Application dependency mapping is the process of documenting how applications connect to each other, what data they exchange, and how changes in one system affect others downstream. Without this visibility, even well-planned change programs routinely trigger unexpected integration failures because the team committing to the change did not have a complete picture of what depended on the system they were modifying. OrbusInfinity models application-to-application relationships and integration flows so that architects and delivery teams can trace upstream and downstream dependencies before committing to a change, assess the full impact across the portfolio, and sequence work in a way that avoids disruption to systems and services the business relies on.
An application landscape is a structured, governed view of all the applications an organization runs, showing how they relate to business capabilities, which teams own them, what lifecycle status they carry, and how they connect to each other through integrations and data flows. For business leaders, the application landscape matters because it is the foundation for every significant technology investment decision.
Without a clear picture of what exists, where it is duplicated, and what it costs to maintain, organizations routinely invest in new capabilities they already have, carry applications past their useful life, and make change decisions without understanding the downstream consequences. OrbusInfinity makes the application landscape visible, governed, and stakeholder-ready so every investment and rationalization decision is grounded in evidence rather than assumption.
Cloud migration planning depends on having an accurate, governed view of the current application landscape before any migration decisions are made. Without knowing which applications are cloud-ready, what depends on each other, and which carry lifecycle risk that makes migration urgent, cloud programs routinely move the wrong workloads first, discover unexpected dependencies midway through, or end up with higher costs than the on-premises environment they replaced.
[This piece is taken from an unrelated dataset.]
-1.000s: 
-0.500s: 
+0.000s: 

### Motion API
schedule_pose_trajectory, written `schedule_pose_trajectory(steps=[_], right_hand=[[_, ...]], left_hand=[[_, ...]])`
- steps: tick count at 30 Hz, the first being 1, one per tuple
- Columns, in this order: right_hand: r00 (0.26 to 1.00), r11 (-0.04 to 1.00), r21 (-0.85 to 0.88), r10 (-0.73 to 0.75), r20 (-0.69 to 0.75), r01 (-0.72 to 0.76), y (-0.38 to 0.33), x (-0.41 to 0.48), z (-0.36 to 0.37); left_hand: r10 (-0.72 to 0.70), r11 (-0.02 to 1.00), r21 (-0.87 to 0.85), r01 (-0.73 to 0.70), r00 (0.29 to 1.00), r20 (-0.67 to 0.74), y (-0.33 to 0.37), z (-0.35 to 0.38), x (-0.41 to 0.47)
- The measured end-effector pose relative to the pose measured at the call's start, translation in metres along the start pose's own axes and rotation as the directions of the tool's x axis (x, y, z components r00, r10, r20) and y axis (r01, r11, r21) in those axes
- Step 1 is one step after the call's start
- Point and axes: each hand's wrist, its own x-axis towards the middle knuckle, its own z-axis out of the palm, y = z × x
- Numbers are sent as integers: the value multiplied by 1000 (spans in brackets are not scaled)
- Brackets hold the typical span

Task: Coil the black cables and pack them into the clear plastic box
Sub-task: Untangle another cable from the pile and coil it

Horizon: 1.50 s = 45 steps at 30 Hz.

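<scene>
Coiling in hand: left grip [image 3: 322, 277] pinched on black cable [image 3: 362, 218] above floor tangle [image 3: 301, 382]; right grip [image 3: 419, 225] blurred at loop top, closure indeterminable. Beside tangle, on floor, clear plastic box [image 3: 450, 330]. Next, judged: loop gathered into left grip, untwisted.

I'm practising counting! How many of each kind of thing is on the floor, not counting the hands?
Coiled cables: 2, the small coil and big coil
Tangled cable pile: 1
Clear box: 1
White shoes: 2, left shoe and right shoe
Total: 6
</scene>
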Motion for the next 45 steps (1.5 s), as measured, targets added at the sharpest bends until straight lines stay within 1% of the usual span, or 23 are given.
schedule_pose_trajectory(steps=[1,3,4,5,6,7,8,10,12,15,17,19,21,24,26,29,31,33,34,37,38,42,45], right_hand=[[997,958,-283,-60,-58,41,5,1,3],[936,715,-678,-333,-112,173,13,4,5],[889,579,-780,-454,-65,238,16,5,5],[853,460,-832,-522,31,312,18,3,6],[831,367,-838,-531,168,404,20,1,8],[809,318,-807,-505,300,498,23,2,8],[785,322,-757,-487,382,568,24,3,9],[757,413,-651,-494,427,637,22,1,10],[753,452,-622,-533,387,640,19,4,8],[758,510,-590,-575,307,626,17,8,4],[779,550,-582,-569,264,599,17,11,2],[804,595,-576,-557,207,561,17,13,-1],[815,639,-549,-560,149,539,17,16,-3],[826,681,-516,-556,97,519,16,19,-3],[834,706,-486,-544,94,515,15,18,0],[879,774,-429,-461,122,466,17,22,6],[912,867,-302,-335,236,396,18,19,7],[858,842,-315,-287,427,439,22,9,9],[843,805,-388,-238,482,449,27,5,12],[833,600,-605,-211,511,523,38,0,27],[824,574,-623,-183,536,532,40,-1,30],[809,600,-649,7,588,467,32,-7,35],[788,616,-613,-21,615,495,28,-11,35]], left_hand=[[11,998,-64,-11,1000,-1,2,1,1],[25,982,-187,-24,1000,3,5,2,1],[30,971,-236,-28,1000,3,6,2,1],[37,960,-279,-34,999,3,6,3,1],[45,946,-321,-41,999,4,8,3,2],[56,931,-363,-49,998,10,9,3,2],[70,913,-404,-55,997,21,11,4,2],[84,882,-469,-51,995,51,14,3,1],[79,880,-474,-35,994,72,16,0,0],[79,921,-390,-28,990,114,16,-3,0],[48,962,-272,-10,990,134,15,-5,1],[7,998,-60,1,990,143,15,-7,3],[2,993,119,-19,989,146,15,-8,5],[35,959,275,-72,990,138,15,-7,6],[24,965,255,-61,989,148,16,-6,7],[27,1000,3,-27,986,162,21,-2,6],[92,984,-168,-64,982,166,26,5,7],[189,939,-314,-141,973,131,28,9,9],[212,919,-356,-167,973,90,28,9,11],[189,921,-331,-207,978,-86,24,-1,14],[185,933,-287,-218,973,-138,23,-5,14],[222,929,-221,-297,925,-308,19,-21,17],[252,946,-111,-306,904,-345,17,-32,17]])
OrbusInfinity supports cloud migration planning by giving teams a complete application catalogue with lifecycle status, dependency maps, and capability coverage data so migration candidates can be identified, sequenced, and de-risked before the program begins rather than discovering problems after resources have been committed.
Delivery teams routinely spend time and budget on rework when they design solutions without a clear, current view of the existing application landscape and its integration patterns. This happens because the architecture baseline they are working from is outdated, incomplete, or stored in documents that are not kept current. OrbusInfinity gives solution designers and technical leads access to a governed, authoritative application catalogue that reflects the current state of the portfolio, including existing integrations, dependency relationships, and lifecycle status. Starting from this baseline means teams can identify which applications are in scope for their solution, understand what integration patterns already exist, and avoid building capabilities or integrations that duplicate what the organization already has, which reduces rework, integration conflicts, and the cost of late-stage change.